Re: Taking And Leaving
Anonymous said:
Eclecticism per se is not a virtue. Granted it can be the mark of a sage, but it can also the mark of a dilettante.
I agree wholeheartedly. I believe there are times where a "synthesis" approach wins out--like with productivity systems. However, many people tend to believe (especially eastern philosphers/new agers) that the "both/and" logic is always superior to the "either/or" logic. Obviously, the logic of this belief is self-defeating.
Like a Hindu man once said, "When crossing the street in India, it's EITHER the bus OR me--not both."
Interesting thread! I suppose we all have different ways of looking at the same things, and I would like to throw in my 2p.
A common approach to time/task management is: Write it Down - Master List - Daily List (e.g., Stephanie Winston, Jeff Mayer, Mark McCormack, countless others). Most differentiated approaches seem to be variations on this theme. I found it hard to identify with the observation that the NA list is equivalent to the Master List. In fact, I would say that NA plus Someday/Maybe would be the equivalent, with the NA/Someday distinction being a fluid stratification by Current/Noncurrent (Contexts being optional). I agree that NA is not sufficiently defined to be actionable in "flow" - it's greatest utility is when the schedule is already busy. My preference is to fill the schedule rather than to spend too much time with the unstratified NA's. (I am not bothered by negative feelings about not getting everything on the schedule done as long as I get the hard Calendar items done.) The PDTL seems more in line with what I do.
If either/or re time management is the choice of bottom-up vs top-down, then I would say that both are necessary, with changing emphasis according to circumstances. Corporate planning, for example, usually starts with top-down objectives that establish controls over lower-level activity. Down the line, each level of management creates more discrete objectives aligned with the top-level objectives, and detailed implementation plans. The whole is rolled up for top level approval. Activity is then pre-defined, as to overall objectives/budget, and flexible, as to detailed implementation. The emphasis varies according to the amount of control that top management wishes to exercise. I see the Runway-to-50,000 feet analogy as being totally consistent with this.

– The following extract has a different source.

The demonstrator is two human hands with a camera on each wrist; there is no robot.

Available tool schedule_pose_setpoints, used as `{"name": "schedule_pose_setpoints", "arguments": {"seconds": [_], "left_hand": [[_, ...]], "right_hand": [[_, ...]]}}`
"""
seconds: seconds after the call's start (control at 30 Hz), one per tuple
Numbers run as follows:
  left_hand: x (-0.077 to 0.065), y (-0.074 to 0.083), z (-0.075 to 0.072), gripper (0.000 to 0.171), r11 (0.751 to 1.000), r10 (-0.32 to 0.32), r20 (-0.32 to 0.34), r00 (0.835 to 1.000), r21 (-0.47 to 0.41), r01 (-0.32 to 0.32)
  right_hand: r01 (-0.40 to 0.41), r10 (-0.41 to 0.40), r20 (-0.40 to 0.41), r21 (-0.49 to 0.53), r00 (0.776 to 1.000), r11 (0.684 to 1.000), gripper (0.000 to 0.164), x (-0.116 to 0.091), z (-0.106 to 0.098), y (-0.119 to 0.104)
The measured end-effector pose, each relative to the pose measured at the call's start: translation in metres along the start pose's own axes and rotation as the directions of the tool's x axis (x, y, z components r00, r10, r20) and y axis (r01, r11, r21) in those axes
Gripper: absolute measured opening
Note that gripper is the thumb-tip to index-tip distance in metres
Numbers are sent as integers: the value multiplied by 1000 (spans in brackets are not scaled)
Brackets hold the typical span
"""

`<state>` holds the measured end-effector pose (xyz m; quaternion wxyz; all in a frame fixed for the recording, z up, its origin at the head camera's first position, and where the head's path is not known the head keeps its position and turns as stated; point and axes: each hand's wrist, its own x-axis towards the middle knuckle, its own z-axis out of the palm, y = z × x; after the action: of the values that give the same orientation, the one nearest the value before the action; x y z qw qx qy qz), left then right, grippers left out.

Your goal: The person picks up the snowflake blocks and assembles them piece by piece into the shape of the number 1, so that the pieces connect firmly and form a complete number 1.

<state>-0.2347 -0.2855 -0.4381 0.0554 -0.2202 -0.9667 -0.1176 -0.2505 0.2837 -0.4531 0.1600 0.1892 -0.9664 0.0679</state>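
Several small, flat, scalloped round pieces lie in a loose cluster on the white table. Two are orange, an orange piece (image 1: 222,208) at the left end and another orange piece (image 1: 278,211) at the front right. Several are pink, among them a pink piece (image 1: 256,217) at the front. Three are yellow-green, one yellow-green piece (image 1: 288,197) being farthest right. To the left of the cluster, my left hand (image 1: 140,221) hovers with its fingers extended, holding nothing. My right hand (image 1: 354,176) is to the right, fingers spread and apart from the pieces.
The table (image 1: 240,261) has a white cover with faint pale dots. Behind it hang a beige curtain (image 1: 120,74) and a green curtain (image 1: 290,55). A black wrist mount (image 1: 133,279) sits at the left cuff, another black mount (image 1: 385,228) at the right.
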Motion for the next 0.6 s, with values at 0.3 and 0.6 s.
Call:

Granted, the structure of the book seems to start you with crisis-management, moves on to managing reactively to all other-imposed demands, and finally integrates the top-down stuff. It may initially be a practical method of breaking out of a quagmire and it may have the virtue of encouraging action over planning as the way to break the impasse, but by the time you get to the end of the implementation and have a mature process, I'm not sure that you are operating differently from other approaches - the integration of top-down and bottom-up with relative emphasis as the situation demands.
That said, GtD offers 2 major differentiations to me: 1. A more comprehensive thinking process to the Organization stage, and 2. A healthy and intelligent discussion forum.